## Exercise
Each line below needs to be duplicated without alteration.

## Provided material

[Start of section]

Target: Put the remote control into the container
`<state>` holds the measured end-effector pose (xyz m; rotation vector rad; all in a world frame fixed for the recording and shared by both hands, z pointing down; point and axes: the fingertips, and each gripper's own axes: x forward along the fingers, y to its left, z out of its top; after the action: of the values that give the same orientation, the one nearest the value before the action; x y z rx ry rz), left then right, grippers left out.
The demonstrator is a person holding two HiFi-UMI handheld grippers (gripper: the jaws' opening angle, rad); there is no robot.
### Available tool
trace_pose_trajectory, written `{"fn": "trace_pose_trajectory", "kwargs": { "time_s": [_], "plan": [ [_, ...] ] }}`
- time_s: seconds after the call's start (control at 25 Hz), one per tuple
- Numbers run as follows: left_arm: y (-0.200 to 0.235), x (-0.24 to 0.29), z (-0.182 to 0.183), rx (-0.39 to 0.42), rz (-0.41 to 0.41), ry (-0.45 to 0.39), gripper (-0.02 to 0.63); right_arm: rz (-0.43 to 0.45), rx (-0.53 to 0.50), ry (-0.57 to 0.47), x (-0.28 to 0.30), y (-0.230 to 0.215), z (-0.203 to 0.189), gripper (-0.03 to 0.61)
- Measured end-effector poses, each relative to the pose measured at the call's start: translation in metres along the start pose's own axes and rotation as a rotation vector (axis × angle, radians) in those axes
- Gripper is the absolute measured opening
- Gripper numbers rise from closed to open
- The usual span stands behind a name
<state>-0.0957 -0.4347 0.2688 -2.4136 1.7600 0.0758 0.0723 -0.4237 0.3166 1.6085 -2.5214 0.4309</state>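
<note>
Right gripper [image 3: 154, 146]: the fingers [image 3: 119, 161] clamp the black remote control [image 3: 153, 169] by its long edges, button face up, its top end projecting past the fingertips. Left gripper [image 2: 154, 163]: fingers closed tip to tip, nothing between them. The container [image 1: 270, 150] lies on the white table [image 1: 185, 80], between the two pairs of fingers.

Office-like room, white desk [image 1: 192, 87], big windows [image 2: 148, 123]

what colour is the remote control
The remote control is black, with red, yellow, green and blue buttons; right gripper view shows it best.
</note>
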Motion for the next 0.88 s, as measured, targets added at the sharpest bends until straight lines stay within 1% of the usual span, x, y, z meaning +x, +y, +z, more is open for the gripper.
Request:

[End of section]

## Result of the exercise
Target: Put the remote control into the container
`<state>` holds the measured end-effector pose (xyz m; rotation vector rad; all in a world frame fixed for the recording and shared by both hands, z pointing down; point and axes: the fingertips, and each gripper's own axes: x forward along the fingers, y to its left, z out of its top; after the action: of the values that give the same orientation, the one nearest the value before the action; x y z rx ry rz), left then right, grippers left out.
The demonstrator is a person holding two HiFi-UMI handheld grippers (gripper: the jaws' opening angle, rad); there is no robot.
### Available tool
trace_pose_trajectory, written `{"fn": "trace_pose_trajectory", "kwargs": { "time_s": [_], "plan": [ [_, ...] ] }}`
- time_s: seconds after the call's start (control at 25 Hz), one per tuple
- Numbers run as follows: left_arm: y (-0.200 to 0.235), x (-0.24 to 0.29), z (-0.182 to 0.183), rx (-0.39 to 0.42), rz (-0.41 to 0.41), ry (-0.45 to 0.39), gripper (-0.02 to 0.63); right_arm: rz (-0.43 to 0.45), rx (-0.53 to 0.50), ry (-0.57 to 0.47), x (-0.28 to 0.30), y (-0.230 to 0.215), z (-0.203 to 0.189), gripper (-0.03 to 0.61)
- Measured end-effector poses, each relative to the pose measured at the call's start: translation in metres along the start pose's own axes and rotation as a rotation vector (axis × angle, radians) in those axes
- Gripper is the absolute measured opening
- Gripper numbers rise from closed to open
- The usual span stands behind a name
<state>-0.0957 -0.4347 0.2688 -2.4136 1.7600 0.0758 0.0723 -0.4237 0.3166 1.6085 -2.5214 0.4309</state>
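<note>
Right gripper [image 3: 154, 146]: the fingers [image 3: 119, 161] clamp the black remote control [image 3: 153, 169] by its long edges, button face up, its top end projecting past the fingertips. Left gripper [image 2: 154, 163]: fingers closed tip to tip, nothing between them. The container [image 1: 270, 150] lies on the white table [image 1: 185, 80], between the two pairs of fingers.

Office-like room, white desk [image 1: 192, 87], big windows [image 2: 148, 123]

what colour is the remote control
The remote control is black, with red, yellow, green and blue buttons; right gripper view shows it best.
</note>
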Motion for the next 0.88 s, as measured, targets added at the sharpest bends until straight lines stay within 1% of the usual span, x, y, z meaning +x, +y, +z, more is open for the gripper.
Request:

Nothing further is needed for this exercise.